=== Task prompt ===
For the word "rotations", find each line in the entries where it occurs and copy that line.

=== Recorded data ===
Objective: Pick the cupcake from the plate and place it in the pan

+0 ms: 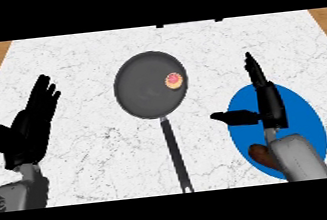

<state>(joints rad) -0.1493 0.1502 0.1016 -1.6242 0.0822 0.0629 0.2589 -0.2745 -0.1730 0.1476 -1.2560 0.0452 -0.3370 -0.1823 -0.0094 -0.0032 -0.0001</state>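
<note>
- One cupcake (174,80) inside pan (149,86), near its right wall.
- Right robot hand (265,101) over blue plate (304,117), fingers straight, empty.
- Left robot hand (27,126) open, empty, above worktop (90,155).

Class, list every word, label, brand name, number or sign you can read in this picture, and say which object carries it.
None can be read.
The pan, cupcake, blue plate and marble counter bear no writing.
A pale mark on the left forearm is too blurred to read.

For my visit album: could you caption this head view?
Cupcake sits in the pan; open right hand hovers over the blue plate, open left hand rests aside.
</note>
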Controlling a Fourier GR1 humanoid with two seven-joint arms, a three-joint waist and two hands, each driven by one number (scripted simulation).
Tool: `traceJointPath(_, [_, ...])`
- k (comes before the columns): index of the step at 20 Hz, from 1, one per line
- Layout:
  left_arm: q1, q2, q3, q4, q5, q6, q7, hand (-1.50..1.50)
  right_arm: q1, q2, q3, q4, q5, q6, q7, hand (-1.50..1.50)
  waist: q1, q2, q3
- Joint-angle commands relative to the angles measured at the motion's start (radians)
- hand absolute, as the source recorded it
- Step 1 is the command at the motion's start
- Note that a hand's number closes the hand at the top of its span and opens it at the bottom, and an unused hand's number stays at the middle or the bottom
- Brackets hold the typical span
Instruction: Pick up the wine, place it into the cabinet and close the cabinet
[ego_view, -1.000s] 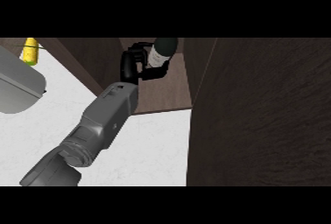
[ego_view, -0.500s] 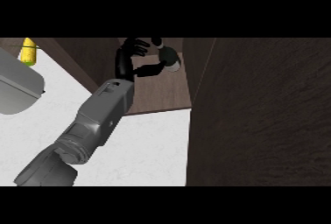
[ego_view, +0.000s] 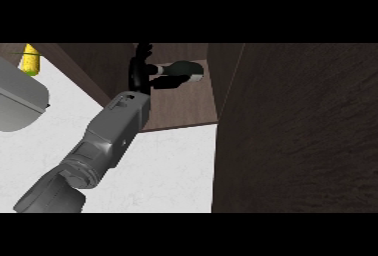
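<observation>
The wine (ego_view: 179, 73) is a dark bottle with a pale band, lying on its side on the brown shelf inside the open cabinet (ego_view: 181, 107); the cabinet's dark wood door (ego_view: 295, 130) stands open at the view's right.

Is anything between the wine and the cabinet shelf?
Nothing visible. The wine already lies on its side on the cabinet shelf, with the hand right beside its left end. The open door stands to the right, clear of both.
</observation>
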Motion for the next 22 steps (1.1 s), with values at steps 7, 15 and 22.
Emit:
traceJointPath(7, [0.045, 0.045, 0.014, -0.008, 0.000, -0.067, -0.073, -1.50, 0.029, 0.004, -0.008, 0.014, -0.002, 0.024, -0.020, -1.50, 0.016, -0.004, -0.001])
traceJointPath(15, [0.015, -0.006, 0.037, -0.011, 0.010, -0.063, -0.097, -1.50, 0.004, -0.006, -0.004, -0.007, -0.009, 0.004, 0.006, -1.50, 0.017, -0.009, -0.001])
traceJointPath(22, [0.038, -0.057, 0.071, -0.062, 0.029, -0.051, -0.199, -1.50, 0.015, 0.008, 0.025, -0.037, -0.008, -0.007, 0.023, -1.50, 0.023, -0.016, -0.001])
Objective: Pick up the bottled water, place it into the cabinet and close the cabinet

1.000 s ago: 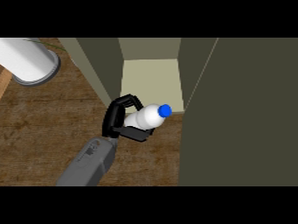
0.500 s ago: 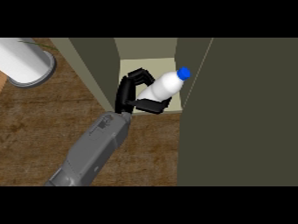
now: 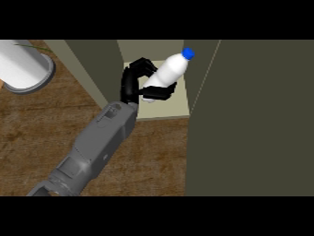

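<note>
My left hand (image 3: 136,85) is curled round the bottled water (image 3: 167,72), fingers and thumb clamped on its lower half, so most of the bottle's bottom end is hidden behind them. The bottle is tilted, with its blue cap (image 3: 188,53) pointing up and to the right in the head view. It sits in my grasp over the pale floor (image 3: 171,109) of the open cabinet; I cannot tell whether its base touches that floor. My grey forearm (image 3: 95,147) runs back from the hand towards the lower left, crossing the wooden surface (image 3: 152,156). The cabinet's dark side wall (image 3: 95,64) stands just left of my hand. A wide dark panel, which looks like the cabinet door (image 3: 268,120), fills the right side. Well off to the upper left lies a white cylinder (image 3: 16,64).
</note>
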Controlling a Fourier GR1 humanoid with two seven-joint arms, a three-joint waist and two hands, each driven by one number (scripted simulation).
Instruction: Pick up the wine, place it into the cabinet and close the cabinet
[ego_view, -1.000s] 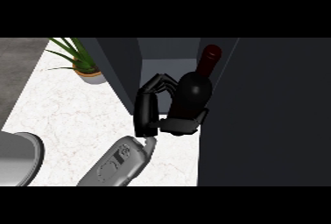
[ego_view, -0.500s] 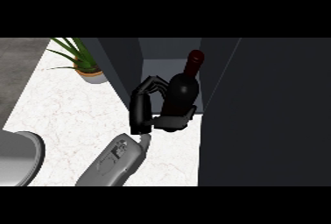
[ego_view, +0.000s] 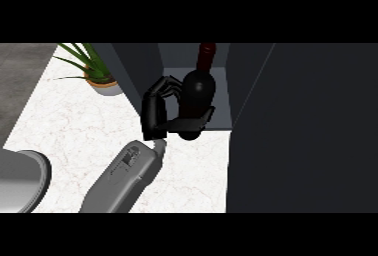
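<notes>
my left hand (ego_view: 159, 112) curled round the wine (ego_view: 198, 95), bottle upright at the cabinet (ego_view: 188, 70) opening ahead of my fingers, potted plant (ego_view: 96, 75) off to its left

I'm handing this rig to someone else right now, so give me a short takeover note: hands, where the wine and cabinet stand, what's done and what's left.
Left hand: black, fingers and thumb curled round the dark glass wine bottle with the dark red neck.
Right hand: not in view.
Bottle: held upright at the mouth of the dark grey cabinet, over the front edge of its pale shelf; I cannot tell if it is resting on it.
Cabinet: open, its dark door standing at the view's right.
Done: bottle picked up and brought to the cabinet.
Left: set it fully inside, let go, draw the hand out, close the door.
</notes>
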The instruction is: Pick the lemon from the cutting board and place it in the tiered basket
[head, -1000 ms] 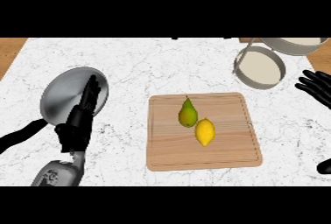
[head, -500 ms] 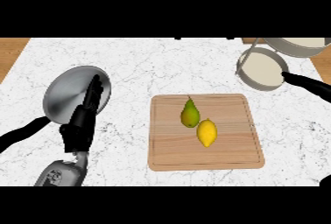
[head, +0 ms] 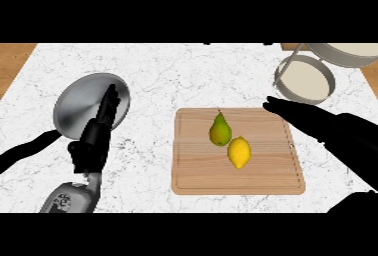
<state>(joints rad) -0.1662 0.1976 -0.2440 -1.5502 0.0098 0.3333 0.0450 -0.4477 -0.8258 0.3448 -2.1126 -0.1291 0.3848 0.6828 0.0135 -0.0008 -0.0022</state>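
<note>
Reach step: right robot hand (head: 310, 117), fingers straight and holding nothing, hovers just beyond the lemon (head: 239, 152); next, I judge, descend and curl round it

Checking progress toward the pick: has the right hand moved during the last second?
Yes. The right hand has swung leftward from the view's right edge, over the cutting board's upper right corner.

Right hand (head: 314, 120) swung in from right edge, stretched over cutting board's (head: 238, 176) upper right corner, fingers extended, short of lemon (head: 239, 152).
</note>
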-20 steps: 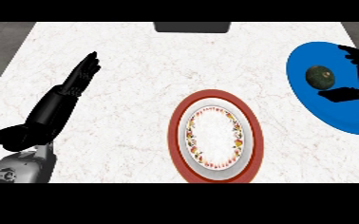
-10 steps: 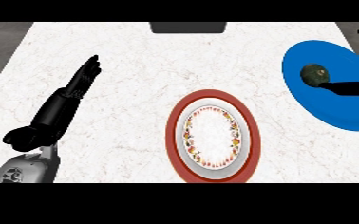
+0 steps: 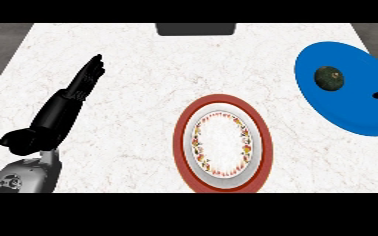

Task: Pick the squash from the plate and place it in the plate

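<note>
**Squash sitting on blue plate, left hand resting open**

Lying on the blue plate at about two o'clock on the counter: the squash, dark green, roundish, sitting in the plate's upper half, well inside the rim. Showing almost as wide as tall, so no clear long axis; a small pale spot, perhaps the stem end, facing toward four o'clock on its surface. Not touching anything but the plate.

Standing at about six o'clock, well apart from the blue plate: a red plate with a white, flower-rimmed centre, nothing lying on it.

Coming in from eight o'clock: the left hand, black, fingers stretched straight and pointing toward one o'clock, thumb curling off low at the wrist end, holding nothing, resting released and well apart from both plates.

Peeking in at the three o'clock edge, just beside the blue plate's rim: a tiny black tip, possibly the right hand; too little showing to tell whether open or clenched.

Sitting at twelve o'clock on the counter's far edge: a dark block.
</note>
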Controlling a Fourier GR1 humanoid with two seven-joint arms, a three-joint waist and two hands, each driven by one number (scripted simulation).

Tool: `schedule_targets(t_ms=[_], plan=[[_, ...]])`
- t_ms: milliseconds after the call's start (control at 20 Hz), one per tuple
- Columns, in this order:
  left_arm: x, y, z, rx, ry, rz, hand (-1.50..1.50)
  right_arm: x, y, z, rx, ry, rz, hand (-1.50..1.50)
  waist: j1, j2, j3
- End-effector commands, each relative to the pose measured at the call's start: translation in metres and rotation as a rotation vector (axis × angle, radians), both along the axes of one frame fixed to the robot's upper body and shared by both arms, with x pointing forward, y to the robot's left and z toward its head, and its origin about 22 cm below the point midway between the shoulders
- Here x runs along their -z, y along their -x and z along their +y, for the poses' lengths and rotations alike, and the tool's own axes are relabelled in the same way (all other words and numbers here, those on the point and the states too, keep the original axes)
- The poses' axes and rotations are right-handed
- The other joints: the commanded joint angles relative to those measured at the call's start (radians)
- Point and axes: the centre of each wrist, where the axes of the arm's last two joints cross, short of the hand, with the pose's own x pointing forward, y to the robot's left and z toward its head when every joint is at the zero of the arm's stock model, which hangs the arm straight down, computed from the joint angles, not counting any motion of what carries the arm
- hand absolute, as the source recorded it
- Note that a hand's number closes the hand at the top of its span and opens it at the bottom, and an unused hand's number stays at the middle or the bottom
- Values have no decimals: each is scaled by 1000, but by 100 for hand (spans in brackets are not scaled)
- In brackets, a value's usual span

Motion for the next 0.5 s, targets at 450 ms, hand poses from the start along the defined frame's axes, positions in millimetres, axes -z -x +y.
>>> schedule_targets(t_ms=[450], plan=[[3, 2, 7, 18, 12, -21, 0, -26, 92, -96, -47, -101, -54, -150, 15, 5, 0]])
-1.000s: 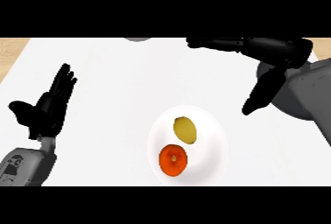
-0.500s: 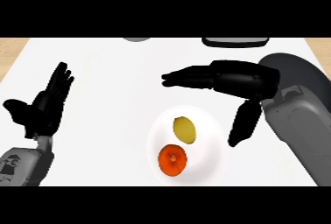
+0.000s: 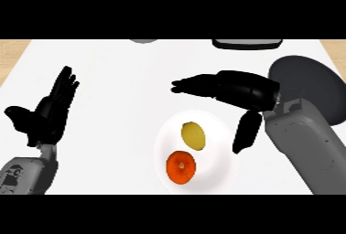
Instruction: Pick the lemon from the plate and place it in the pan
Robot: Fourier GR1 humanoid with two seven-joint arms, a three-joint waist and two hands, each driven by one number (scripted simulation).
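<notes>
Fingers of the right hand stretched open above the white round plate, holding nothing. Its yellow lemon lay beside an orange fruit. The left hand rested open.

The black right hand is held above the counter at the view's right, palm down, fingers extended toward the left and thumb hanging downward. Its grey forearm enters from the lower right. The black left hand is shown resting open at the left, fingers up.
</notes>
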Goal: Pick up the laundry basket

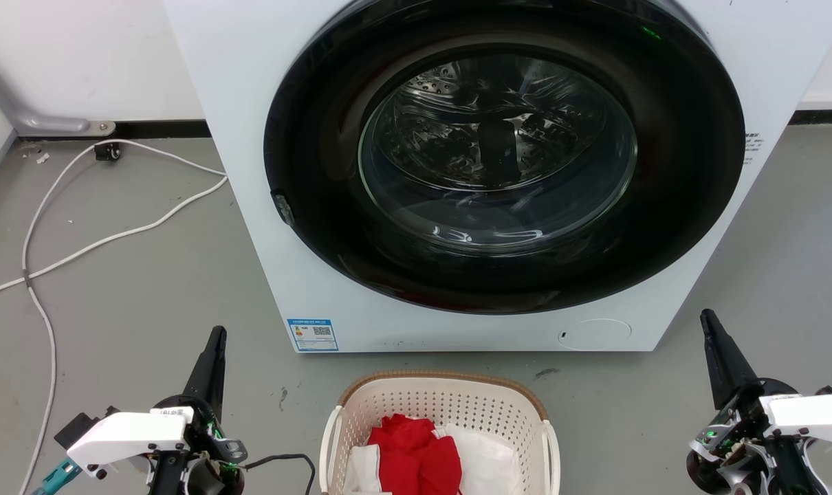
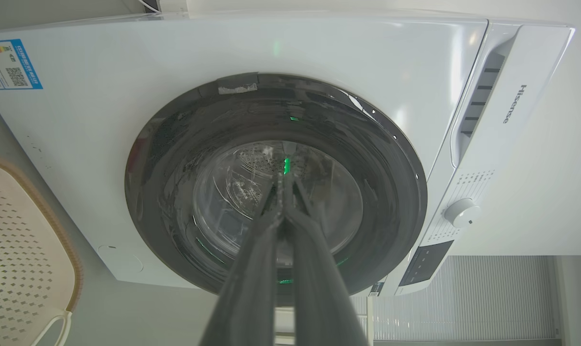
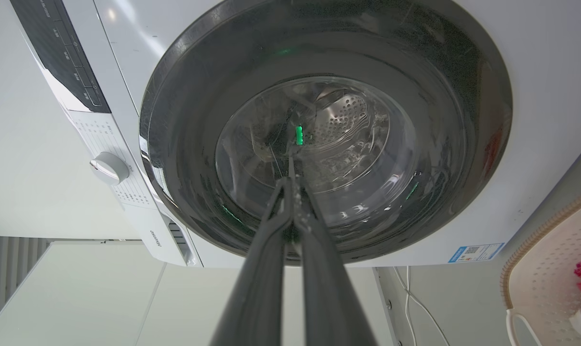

=== Result for this exercise ===
- Here x runs along their -z, y along their -x and z along their +y, for the poses' lengths and rotations alike, and the tool's own axes are relabelled in the same way (all other words and numbers here, those on the point and the states too, keep the original axes)
- The poses' axes and rotations are right-handed

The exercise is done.